Brody couldn't help but smile at the sight. "He's getting big."

"He has your eyes," she said, her voice even more quiet than before.

He'd heard her tell the minder that he was her son's father, but he'd assumed she was just leveraging the fact that his name was on the birth certificate to get her way. "We can't do this again, Jessica," he told her. "I'm sorry you lost Ford, but that doesn't mean that you can just revert back to saying I'm Ryder's father, and then change your mind when you fall in love with someone else."

She leaned away from him, looking hurt. "That's not what this is about."

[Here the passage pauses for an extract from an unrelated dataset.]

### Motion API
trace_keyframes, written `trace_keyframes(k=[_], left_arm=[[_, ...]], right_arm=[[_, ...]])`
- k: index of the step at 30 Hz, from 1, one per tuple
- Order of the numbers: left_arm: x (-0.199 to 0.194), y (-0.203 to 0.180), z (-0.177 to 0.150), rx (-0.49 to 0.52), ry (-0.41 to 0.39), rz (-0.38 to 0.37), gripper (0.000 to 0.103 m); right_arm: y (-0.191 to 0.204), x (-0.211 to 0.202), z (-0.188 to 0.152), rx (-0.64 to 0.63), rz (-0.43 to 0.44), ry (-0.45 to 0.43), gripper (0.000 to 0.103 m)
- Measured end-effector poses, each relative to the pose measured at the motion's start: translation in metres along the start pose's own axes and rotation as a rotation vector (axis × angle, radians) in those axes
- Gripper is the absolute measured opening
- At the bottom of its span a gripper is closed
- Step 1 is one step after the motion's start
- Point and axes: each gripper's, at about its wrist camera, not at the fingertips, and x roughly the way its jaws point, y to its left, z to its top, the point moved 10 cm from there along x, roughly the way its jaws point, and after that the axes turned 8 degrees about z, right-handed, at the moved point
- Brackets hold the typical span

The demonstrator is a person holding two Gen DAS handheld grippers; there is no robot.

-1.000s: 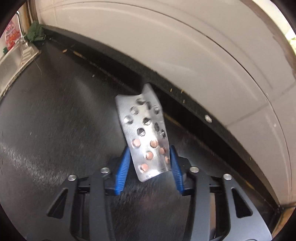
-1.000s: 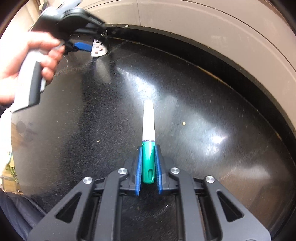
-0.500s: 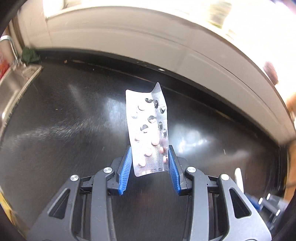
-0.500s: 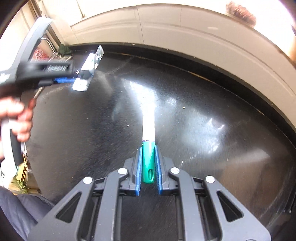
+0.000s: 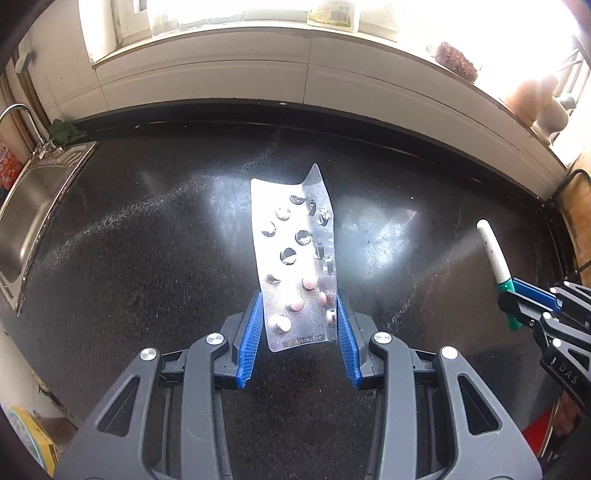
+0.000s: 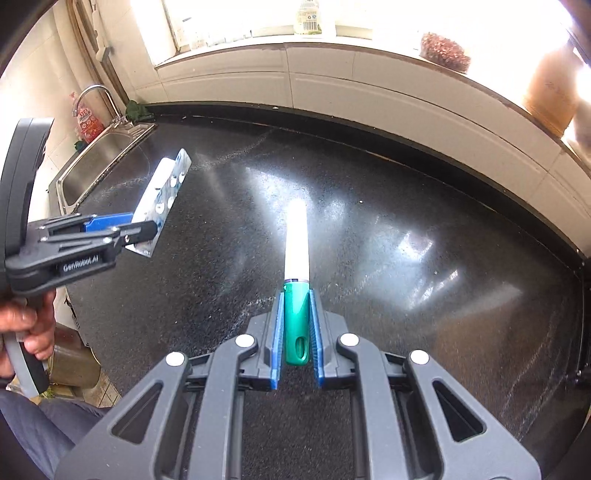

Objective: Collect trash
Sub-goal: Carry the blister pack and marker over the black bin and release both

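Note:
A silver blister pack [image 5: 295, 266], partly emptied with a few pink pills left, sticks up from my left gripper [image 5: 299, 314], whose blue pads press on its lower edges. It hangs above the black countertop [image 5: 147, 258]. In the right wrist view the same blister pack [image 6: 162, 199] shows at the left, held in the left gripper [image 6: 140, 230] by a person's hand [image 6: 29, 325]. My right gripper [image 6: 297, 325] is shut on the green cap of a white-barrelled marker [image 6: 295, 258]. The marker [image 5: 495, 258] and right gripper [image 5: 517, 302] also show at the left wrist view's right edge.
A steel sink [image 5: 33, 199] with a tap [image 6: 92, 96] lies at the counter's left end, a red packet [image 6: 88, 125] beside it. A white tiled wall [image 5: 295, 74] and a bright window sill with a bottle [image 6: 308, 16] run behind. A dark trouser leg [image 6: 40, 428] shows at lower left.
Both grippers have risen and drawn back from the wall, so more of the counter, sink and window show. The left gripper has rolled, and the blister pack stands straighter. Both grips are unchanged.

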Motion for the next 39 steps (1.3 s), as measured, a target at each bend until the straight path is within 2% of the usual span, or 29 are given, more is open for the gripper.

"It's exactly what you did with Bree. For years she was asking for me to be her daddy, and we even told her it was happening. But that didn't mean much when I made a mistake and Ford started looking real good in comparison, did it?"

"Ford and I were never together in that way."

Brody rolled his eyes. He'd seen enough to know otherwise.

"Tess, yes. Me, no. Look, how many times did you and Natalie say that you knew that being together wasn't either of your first choices but that it was the only way you could salvage anything out of the mess we all made of our lives? That it pushed back the sadness and the loneliness just a little bit? That it meant that you got to parent together instead of alone?"

Brody grunted in acknowledgement that he and Natalie had said that quite a lot.

"I could have said that what Bobby Ford did to me was rape because I didn't have the ability to consent and he knew it," Jessica continued. "I could have put my family's entire fortune to work making sure he never got within a mile of Ryder. But what would that have gotten? It would have been Ryder growing up thinking his daddy was a rapist and me raising my kids all by myself while I watched Natalie and her son with the man I was supposed to marry. It wasn't my first choice, but being friends with Bobby was better than any of the other options. And the thing is, even though what Bobby did with me that night was wrong, that doesn't mean that everything he did was wrong. Spending time with Ryder helped him grow up. He had a lousy father and I think he really wanted to do better."

"He was after Ryder's trust fund," said Brody bluntly. "Have you conveniently forgotten that?"

"No. But he wasn't all bad. I'm not saying you ever would have liked him."

Brody nodded in agreement.

"But you might have learned to appreciate how well he handled the kids once he got to know them. How much he loved his brothers. How hard he worked to forgive his mother for leaving him and James with their father."

Brody didn't have anything nice to say, so he didn't say anything at all.

"And I know you can understand what it's like to grab onto anyone who's kind to you when it feels like you've lost everything. That's what I did when I watched you holding Liam and got so angry knowing that it should have been Ryder."

Brody nodded again. He had to give her that one.

"That day you came to Llanfair to say goodbye to me, I don't think I told you enough how much I appreciated everything you said and how worried I was about you going back into…" she gestured aimlessly around the room "... this."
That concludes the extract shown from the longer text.